## PROVIDED MATERIAL
---------------

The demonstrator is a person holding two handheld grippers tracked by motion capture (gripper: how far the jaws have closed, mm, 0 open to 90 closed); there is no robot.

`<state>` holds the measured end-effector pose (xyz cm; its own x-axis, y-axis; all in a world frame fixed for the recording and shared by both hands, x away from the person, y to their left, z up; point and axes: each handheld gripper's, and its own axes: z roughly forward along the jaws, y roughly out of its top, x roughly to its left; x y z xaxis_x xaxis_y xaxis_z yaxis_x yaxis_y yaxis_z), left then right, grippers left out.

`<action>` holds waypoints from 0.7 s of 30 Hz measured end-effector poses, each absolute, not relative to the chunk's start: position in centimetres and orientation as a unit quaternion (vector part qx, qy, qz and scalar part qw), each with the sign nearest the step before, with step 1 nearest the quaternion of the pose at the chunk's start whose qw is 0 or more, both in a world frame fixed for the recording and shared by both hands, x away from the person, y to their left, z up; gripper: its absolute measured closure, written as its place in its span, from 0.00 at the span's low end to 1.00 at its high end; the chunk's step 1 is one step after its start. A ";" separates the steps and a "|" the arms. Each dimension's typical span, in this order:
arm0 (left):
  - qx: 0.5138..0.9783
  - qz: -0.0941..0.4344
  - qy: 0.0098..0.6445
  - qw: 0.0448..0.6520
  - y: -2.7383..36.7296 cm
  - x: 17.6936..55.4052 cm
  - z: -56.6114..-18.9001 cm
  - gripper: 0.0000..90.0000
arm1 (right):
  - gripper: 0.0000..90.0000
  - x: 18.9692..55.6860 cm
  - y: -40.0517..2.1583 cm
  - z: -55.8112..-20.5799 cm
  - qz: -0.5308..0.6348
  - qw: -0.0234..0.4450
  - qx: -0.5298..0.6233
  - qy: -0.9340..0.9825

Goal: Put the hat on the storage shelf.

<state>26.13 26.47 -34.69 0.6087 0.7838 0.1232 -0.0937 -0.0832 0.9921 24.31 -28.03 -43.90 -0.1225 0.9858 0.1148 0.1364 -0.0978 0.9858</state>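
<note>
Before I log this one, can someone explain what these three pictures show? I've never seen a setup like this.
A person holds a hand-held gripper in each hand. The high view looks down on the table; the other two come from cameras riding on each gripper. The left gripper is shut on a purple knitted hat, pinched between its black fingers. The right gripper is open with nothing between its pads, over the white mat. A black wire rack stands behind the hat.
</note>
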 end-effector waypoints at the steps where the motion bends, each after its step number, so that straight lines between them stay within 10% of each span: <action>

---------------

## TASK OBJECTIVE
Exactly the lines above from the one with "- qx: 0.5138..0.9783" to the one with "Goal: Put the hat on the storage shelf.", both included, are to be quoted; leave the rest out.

## WRITTEN ANSWER
  - qx: 0.5138..0.9783
  - qz: -0.0941..0.4344
  - qy: 0.0098..0.6445
  - qw: 0.0448..0.6520
  - y: -2.7383..36.7296 cm
  - x: 17.6936..55.4052 cm
  - z: -56.6114..-18.9001 cm
  - gripper: 0.0000..90.0000
arm1 (right):
  - gripper: 0.0000..90.0000
  - x: 18.9692..55.6860 cm
  - y: -40.0517..2.1583 cm
  - z: -55.8112..-20.5799 cm
  - qz: -0.5308..0.6348
  - qw: -0.0234..0.4450
  - qx: -0.5298..0.6233
  - qy: -0.9340..0.9825

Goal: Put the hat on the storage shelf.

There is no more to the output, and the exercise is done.